Analysis of Recombinant CD24 Glycans by MALDI-TOF-MS Reveals Prevalence of Sialyl-T Antigen.

CD24 is a glycosyl-phosphatidyl-inositol linked glycoprotein expressed in a broad range of cell types and is heavily glycosylated. It has been found to be over expressed in cancers and tumors and is also a costimulatory molecule. Therefore, this study was carried out to define the structures of the carbohydrates associated with the CD24 recombinant protein.

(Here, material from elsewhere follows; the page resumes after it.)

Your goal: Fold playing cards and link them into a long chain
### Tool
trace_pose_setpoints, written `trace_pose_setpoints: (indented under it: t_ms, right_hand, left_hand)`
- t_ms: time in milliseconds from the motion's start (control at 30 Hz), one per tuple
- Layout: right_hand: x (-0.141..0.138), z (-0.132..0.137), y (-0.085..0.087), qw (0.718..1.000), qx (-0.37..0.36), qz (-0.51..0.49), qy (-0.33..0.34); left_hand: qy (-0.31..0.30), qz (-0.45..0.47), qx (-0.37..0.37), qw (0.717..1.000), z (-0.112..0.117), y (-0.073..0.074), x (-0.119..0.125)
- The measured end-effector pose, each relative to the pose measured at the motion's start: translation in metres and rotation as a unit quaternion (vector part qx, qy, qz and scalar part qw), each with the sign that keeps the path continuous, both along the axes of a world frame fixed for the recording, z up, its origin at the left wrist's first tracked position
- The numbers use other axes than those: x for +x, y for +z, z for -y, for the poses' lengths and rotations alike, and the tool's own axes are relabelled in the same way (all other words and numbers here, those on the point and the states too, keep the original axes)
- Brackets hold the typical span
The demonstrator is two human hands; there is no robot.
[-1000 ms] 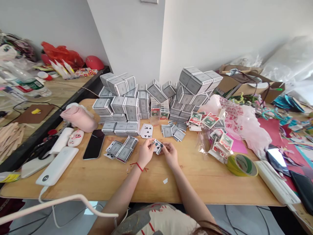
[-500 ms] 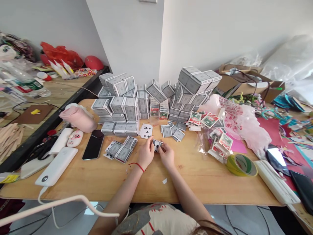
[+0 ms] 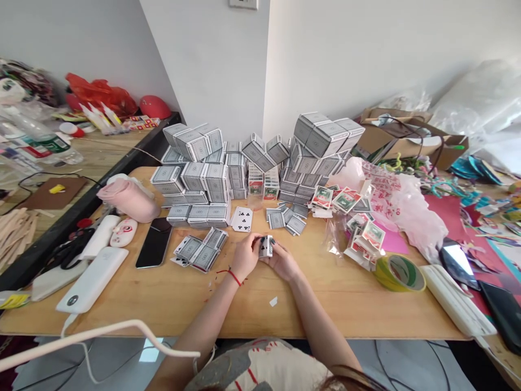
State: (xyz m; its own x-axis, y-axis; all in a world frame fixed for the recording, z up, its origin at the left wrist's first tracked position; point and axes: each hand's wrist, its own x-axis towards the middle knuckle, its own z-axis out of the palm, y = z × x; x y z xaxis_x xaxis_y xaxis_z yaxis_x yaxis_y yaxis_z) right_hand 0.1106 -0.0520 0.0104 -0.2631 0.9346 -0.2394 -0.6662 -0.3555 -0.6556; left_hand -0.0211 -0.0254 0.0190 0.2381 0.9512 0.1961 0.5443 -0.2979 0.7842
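Note:
Between my two hands is a playing card (image 3: 266, 246) with black pips, bent along its edge. My left hand (image 3: 246, 255) grips its left side, fingers closed. On the other side my right hand (image 3: 284, 261) has its thumb and fingers closed on the same card. Just beyond them a club-suit card (image 3: 242, 219) lies face up on the table. Several folded grey-backed cards (image 3: 287, 217) lie to the right of it. Left of my hands is a loose group of folded cards (image 3: 201, 250).
Grey-patterned card blocks (image 3: 205, 179) are stacked along the back, with more blocks (image 3: 321, 136) at right. A phone (image 3: 154, 243), a white power bank (image 3: 93, 279), opened card boxes (image 3: 368, 239), a tape roll (image 3: 400, 273) and a power strip (image 3: 458, 300) surround the work area.
The card has turned from lying flatter to standing more upright, its bent edge showing. Both hands have shifted slightly right, and the right hand has rotated beneath the card.

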Motion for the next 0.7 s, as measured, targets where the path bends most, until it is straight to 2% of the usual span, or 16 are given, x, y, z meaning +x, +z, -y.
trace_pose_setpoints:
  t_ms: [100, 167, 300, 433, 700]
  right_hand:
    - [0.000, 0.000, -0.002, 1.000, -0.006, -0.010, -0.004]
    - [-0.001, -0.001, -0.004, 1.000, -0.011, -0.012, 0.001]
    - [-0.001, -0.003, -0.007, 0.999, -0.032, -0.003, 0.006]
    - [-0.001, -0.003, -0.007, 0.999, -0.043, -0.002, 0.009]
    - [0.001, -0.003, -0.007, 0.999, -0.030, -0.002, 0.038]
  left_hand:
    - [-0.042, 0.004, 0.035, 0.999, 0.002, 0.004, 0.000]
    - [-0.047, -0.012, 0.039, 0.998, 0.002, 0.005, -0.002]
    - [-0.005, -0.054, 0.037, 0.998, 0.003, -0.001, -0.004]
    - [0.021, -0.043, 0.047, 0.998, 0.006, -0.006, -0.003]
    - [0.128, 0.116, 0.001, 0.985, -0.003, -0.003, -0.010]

The CD24 glycoprotein's oligosaccharides were released by chemical and enzymatic means prior to being analyzed by MALDI-TOF-MS. The results obtained showed that CD24 is both N- and O-glycosylated. The major oligosaccharides were found to be Neu5Acα-2,3/6Galβ-1,3GalNAc, NeuAc(2)Gal β-1,3GalNAc(1) (O-glycans), GalNAc(2)GlcNAc(2)Man(3)Fuc(1), Gal(1)GalNAc(2)GlcNAc(2)Man(3)Fuc(1), and Gal(2)GalNAc(2)GlcNAc(2)Man(3)Fuc(1) (N-glycans). The results showed that Neu5Acα-2,3/6Galβ-1,3GalNAc (sialyl-tumor antigen, sT), a cancer-associated carbohydrate, was the most abundant glycan associated with CD24. This result raised the intriguing possibility that CD24 may be a major carrier of the sialyl-T abundantly found in cancer cells.